US Special Forces train in the City of Angels
The Los Angeles Police Department (LAPD) teamed up with US Special Forces troops Wednesday evening for a night of "multi-agency" counter-terrorism tactical exercises.
Residents of the sprawling city observed a Black Hawk helicopter and four OH-6 choppers flying over Los Angeles, with the fleet hovering above the US Bank building downtown and flying low over the Staples
Meanwhile, LA news station CBS KCAL9 managed to identify a Black Hawk making what appeared to be a practice drop off in a local park before flying off.
The LAPD issued an official statement explaining that the training exercises would help ensure the military’s ability to safely and effectively operate within urban environments.
Chief Warrant Officer David Duran told KCAL9 the Los Angeles training exercises could be a dry run for a future mission.
"They do a lot of mockup training... But it’s always best to get the closest terrain layout to what the objective is," he explained.
"If it’s a mountainous terrain, they go to the mountains; if it’s a desert terrain, they use the desert; if they’re in a coastal terrain, they use the coast. If it’s an urban terrain, you know, whatever’s needed."
Similar exercises - which were held in NYC, Miami and Boston - have prompted concern over what appears to be the rapid militarization of local police departments. Indeed, since 9/11, the DHS has shelled out more than $34 billion in federal grants arming precincts with military grade equipment and advanced tech.
For example, the New York Police Department (NYPD) and US Department of Defense (DoD) are currently testing a new system that uses terahertz imaging to detect hidden weapons.
Unsurprisingly, the use of such invasive technology has prompted a slew of concerned statements from privacy advocates who believe the arbitrary use of terahertz imaging violates human rights. To be sure, the system is capable of measuring energy radiating from an individual up to 16-feet away, while detecting anomalies like a firearm.
However, NYPD Commissioner Raymond Kelly insisted he will only authorize the use of the system in reasonably suspicious circumstances where terahertz imaging would cut down on the number of instances which police stop and frisk a subject.
The NYPD is also apparently mulling over the idea of deploying drones to assist officials with various law enforcement tasks. Of course, drones are already flying above the skies of a number of US states, including Miami and Texas.
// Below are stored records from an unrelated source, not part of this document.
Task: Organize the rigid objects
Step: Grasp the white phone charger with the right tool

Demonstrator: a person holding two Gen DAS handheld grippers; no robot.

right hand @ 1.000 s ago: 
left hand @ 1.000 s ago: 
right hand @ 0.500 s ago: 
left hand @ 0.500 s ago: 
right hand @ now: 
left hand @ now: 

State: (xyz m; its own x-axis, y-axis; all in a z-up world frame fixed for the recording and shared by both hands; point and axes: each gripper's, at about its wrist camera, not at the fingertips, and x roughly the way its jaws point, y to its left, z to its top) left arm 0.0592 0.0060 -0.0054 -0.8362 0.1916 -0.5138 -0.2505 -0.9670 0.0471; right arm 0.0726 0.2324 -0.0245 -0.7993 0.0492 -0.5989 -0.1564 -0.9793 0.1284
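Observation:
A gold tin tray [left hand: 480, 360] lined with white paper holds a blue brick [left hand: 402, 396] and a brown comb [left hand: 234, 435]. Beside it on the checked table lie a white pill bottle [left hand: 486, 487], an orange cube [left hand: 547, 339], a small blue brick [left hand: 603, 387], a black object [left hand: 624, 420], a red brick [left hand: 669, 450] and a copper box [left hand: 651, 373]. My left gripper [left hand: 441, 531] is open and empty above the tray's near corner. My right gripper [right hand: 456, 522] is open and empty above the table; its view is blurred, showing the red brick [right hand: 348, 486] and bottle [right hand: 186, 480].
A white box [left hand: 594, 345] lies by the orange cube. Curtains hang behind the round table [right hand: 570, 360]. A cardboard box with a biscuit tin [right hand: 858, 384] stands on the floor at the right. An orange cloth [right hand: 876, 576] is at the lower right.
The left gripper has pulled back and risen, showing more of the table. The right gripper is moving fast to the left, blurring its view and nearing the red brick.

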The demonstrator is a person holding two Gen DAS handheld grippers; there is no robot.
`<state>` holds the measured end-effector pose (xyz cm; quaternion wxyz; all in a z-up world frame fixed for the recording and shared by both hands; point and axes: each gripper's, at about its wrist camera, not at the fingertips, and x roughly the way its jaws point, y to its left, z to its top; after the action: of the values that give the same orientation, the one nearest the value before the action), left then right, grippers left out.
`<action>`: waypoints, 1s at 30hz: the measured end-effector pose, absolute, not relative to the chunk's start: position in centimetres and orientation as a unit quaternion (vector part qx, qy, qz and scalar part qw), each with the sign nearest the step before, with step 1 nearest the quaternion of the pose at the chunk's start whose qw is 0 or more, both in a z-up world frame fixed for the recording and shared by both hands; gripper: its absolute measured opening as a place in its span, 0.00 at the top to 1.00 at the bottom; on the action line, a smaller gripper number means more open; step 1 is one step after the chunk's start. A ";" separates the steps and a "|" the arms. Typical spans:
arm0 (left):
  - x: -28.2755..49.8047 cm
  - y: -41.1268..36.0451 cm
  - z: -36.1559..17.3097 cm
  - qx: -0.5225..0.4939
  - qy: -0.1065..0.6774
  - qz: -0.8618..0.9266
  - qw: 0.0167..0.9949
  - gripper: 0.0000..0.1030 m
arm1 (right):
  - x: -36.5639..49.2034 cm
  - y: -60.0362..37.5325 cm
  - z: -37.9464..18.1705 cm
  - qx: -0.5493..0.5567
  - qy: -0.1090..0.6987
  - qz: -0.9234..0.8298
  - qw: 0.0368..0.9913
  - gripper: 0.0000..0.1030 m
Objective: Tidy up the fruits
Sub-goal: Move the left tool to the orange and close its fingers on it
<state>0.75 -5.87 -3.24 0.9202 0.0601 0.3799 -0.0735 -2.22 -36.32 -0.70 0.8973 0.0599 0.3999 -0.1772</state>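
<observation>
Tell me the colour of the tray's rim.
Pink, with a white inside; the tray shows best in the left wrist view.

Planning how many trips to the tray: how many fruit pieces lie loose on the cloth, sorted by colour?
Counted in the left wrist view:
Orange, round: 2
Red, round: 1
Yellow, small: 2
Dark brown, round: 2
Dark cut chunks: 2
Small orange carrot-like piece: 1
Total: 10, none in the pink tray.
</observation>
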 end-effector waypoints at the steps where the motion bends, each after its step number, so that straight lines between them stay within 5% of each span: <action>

The craft are typically equipped with high-resolution cameras capable of capturing a high-level of detail in real time, such as faces and license plates numbers.
Former NYPD officer Gary Weksler said he believes the deployment of drones over the skies of the Big Apple makes perfect sense and is probably somewhat inevitable.
"Not only would it be a form of intelligence gathering to protect the public, it also in many respects removes the officers, who might be attempting to identify issues, from harm's way," he added.